A New Benchmark for the Appropriate Evaluation of RTL Code Optimization
This addresses the need for better evaluation of generative models in hardware design optimization, though it is incremental as it builds on existing benchmarks by adding optimization-focused metrics.
The paper tackles the problem of evaluating LLMs for RTL code optimization by introducing RTL-OPT, a benchmark with 36 handcrafted designs that assesses optimization quality in terms of power, performance, and area, providing an automated evaluation framework for standardized assessment.
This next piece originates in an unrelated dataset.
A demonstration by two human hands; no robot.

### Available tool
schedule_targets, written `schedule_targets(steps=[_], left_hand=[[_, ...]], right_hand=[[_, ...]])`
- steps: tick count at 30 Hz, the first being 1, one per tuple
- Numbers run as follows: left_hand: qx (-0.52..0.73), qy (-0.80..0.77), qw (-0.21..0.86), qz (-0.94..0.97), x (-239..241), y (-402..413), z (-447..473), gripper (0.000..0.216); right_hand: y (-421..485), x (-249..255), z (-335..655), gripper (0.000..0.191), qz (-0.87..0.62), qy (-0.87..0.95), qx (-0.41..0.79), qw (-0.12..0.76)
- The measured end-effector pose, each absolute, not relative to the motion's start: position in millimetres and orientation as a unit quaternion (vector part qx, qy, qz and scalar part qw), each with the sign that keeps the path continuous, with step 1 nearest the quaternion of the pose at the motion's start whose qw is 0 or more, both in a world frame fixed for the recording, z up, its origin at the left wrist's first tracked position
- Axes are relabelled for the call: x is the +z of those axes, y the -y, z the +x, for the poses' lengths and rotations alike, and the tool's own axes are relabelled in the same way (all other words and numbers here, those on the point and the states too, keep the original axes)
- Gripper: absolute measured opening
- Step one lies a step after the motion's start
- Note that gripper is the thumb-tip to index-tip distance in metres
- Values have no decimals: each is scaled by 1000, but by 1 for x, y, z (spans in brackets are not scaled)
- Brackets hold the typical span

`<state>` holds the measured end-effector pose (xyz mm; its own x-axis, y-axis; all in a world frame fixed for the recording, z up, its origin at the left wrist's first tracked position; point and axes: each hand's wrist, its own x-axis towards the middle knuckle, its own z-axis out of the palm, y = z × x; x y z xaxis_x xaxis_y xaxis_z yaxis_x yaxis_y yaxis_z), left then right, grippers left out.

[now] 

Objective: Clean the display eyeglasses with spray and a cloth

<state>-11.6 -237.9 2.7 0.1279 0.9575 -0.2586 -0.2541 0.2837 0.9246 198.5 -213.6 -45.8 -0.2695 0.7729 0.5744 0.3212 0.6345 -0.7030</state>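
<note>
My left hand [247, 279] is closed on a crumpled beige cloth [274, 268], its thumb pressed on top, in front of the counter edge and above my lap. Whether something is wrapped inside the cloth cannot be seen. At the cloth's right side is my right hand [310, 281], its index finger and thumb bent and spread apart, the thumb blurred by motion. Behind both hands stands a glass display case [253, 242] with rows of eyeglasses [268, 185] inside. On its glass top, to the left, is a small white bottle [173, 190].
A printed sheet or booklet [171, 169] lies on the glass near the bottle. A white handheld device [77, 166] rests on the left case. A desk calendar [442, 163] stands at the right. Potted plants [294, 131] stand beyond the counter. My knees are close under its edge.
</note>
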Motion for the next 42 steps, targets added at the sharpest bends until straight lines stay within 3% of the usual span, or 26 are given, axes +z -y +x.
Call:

The rapid progress of artificial intelligence increasingly relies on efficient integrated circuit (IC) design. Recent studies have explored the use of large language models (LLMs) for generating Register Transfer Level (RTL) code, but existing benchmarks mainly evaluate syntactic correctness rather than optimization quality in terms of power, performance, and area (PPA). This work introduces RTL-OPT, a benchmark for assessing the capability of LLMs in RTL optimization. RTL-OPT contains 36 handcrafted digital designs that cover diverse implementation categories including combinational logic, pipelined datapaths, finite state machines, and memory interfaces. Each task provides a pair of RTL codes, a suboptimal version and a human-optimized reference that reflects industry-proven optimization patterns not captured by conventional synthesis tools. Furthermore, RTL-OPT integrates an automated evaluation framework to verify functional correctness and quantify PPA improvements, enabling standardized and meaningful assessment of generative models for hardware design optimization.